Sonntag, 25. August 2019

mm-Grafik am Mittag Nur Portugiesen arbeiten bis zum Rentenalter

In Deutschland wird weiter um die Rente mit 67 gestritten - denn schon heute arbeiten nur wenige bis zum 65. Lebensjahr. Viele Portugiesen arbeiten notgedrungen über das gesetzliche Rentenalter hinaus - und sind damit eine Ausnahme in Europa.

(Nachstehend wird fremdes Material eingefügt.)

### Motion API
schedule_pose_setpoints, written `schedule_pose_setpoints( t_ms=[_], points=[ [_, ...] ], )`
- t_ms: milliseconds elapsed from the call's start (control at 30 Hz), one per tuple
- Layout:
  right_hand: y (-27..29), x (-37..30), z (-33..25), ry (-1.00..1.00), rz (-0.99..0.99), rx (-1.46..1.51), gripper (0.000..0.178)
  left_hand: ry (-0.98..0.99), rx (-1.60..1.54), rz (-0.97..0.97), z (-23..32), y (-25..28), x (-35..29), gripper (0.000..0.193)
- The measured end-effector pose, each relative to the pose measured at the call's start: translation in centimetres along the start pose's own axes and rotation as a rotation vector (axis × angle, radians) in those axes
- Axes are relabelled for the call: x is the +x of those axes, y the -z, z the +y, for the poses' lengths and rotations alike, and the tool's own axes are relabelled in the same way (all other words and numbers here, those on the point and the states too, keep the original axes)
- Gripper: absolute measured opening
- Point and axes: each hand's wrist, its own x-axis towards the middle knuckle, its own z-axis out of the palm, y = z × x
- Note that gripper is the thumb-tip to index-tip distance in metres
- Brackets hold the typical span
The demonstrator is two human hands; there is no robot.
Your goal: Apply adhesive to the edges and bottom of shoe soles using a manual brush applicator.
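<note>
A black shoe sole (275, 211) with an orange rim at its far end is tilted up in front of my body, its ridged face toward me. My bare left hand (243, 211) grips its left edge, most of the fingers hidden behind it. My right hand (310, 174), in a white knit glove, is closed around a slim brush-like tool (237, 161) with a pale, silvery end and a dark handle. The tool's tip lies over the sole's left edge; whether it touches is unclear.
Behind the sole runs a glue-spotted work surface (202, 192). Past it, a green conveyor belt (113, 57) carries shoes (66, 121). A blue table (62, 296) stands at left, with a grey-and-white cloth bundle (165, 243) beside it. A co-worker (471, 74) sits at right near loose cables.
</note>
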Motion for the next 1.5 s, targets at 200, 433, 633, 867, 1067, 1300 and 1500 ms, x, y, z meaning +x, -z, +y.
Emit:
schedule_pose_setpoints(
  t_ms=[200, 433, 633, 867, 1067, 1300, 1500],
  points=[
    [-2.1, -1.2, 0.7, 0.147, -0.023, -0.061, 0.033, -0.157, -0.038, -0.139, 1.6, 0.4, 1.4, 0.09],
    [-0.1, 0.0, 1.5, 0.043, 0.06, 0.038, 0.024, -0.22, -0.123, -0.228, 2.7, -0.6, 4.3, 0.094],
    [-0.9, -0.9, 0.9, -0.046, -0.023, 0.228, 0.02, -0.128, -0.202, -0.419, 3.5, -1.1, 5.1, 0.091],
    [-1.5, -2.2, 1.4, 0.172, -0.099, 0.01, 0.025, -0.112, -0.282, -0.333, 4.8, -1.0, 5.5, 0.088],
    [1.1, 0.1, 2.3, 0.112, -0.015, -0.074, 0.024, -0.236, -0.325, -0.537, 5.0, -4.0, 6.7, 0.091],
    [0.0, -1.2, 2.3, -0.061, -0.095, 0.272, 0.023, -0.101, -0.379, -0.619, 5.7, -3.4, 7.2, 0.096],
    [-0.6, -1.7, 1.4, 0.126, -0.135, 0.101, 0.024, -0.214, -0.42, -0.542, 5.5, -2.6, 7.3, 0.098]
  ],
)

Hamburg - Der Streit um die Rente mit 67 in Deutschland dauert an - obwohl nur in wenigen Ländern Europas bis zum gesetzlichen Renteneintrittsalter gearbeitet wird, wie die Grafik von Statista zeigt. Im von der Finanzkrise hart getroffenen Portugal müssen die Menschen im Durchschnitt sogar deutlich länger arbeiten, um ihren Lebensabend finanzieren zu können.

In Deutschland gehen Männer nach Daten der OECD im Schnitt mit rund 62 Jahren in Rente - drei Jahre vor dem gesetzlichen Rentenbeginn. In Frankreich sind die meisten Neu-Rentner sogar unter 60 Jahre alt - der frühe Rentenbeginn stellt das Land vor große Probleme.

Die schrittweise Einführung der Rente mit 67 in Deutschland - für Beschäftigte ab dem Jahrgang 1967 und jünger wird das Renteneintrittsalter bei 67 Jahren liegen - bedeutet faktisch eine weitere Kürzung der Altersbezüge: Nur eine Minderheit wird voraussichtlich bis zum 67 Lebensjahr tatsächlich arbeiten und damit den Anspruch auf volle Rentenzahlung erhalten. Hält der aktuelle Trend an, werden viele Beschäftigte in Deutschland weiterhin früher in Rente gehen wollen oder müssen - und damit eine geringere Rente in Kauf nehmen.